[Work item] From the first line of the material below to the line containing "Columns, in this", repeat every line exactly and add nothing.

[Information provided]
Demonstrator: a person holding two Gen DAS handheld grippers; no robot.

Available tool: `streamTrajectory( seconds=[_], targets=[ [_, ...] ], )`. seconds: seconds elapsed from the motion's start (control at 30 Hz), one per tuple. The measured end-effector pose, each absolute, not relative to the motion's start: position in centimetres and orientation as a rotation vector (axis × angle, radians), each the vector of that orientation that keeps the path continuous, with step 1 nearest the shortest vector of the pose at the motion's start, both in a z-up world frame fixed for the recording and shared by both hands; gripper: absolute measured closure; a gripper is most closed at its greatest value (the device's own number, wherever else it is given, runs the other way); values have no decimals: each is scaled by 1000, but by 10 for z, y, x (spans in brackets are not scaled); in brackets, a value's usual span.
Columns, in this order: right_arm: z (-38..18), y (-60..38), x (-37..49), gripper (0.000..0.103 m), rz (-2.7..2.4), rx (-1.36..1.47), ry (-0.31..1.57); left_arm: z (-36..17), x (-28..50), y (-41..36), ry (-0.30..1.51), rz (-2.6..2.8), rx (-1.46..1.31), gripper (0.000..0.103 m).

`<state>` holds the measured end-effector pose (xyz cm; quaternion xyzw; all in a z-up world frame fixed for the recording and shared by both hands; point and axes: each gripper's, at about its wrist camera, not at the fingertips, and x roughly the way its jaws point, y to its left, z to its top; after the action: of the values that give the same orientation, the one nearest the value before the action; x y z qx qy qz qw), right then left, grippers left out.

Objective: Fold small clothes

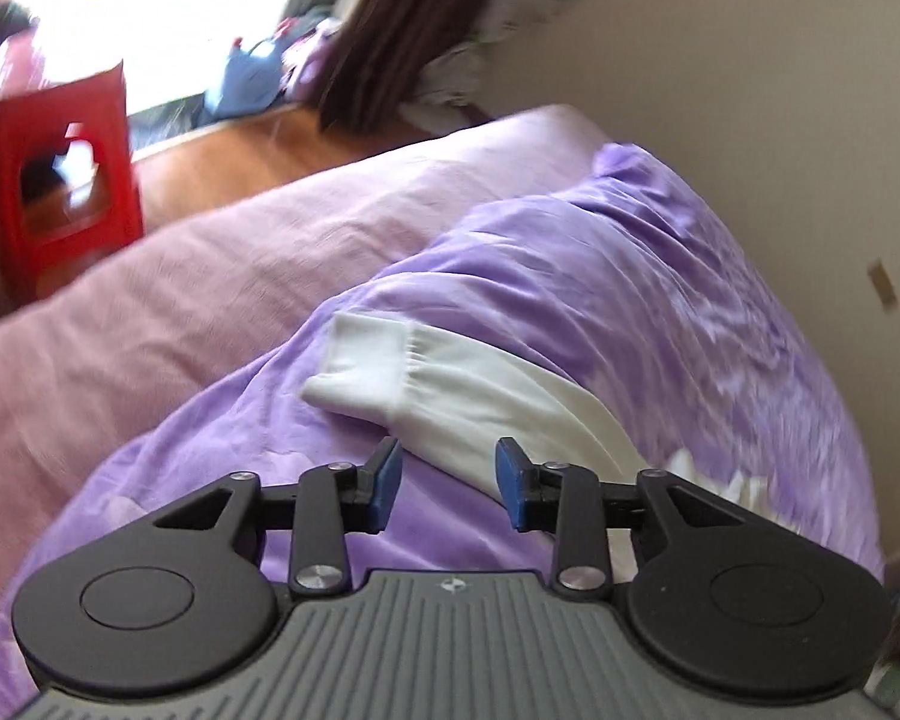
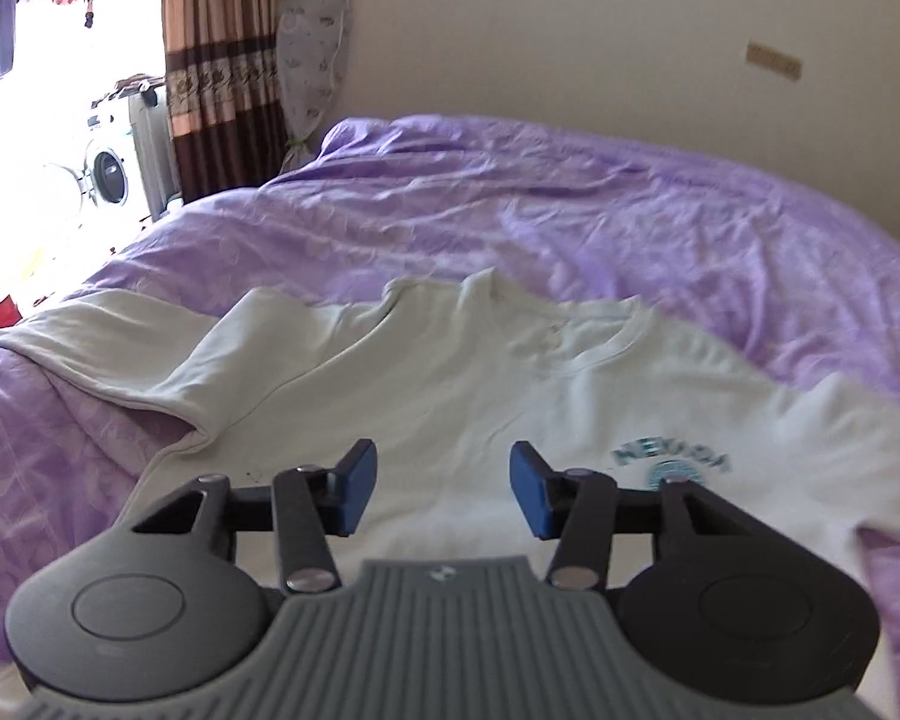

[Response to the task]
Demonstrator: a person holding two Gen DAS handheld grippers; no robot.

Available tool: `streamTrajectory( seconds=[_], targets=[ [_, ...] ], )`. seconds: seconds elapsed from the motion's start (control at 30 Hz), one per tuple. The measured end-effector pose, each absolute, not relative to the motion's start: position in centimetres and orientation as a rotation vector (axis × angle, radians), each the vector of that orientation that keeps the path continuous, with step 1 nearest the shortest vector of the pose at the motion's start, both in a z-up world frame fixed for the recording and shared by both hands; gripper: absolute measured closure; a gripper is most closed at its greatest value (the device's own number, wherever else it is given, runs the other way); values have no decimals: each is scaled by 1000, but by 10 for z, y, x (spans in brackets are not scaled); in brackets, a value's usual span.
Columns, in this order: right_arm: z (-38..18), y (-60..38), x (-37..49), gripper (0.000..0.103 m), rz (-2.7..2.4), rx (-1.36..1.47), ry (-0.31..1.57); left_arm: z (-36..17), x (-28..50), y (-41..36), ry (-0.30..1.51), rz (-2.6..2.8), rx (-1.46..1.31), gripper (0.000..0.103 m).

Nothing more will be written for this answer.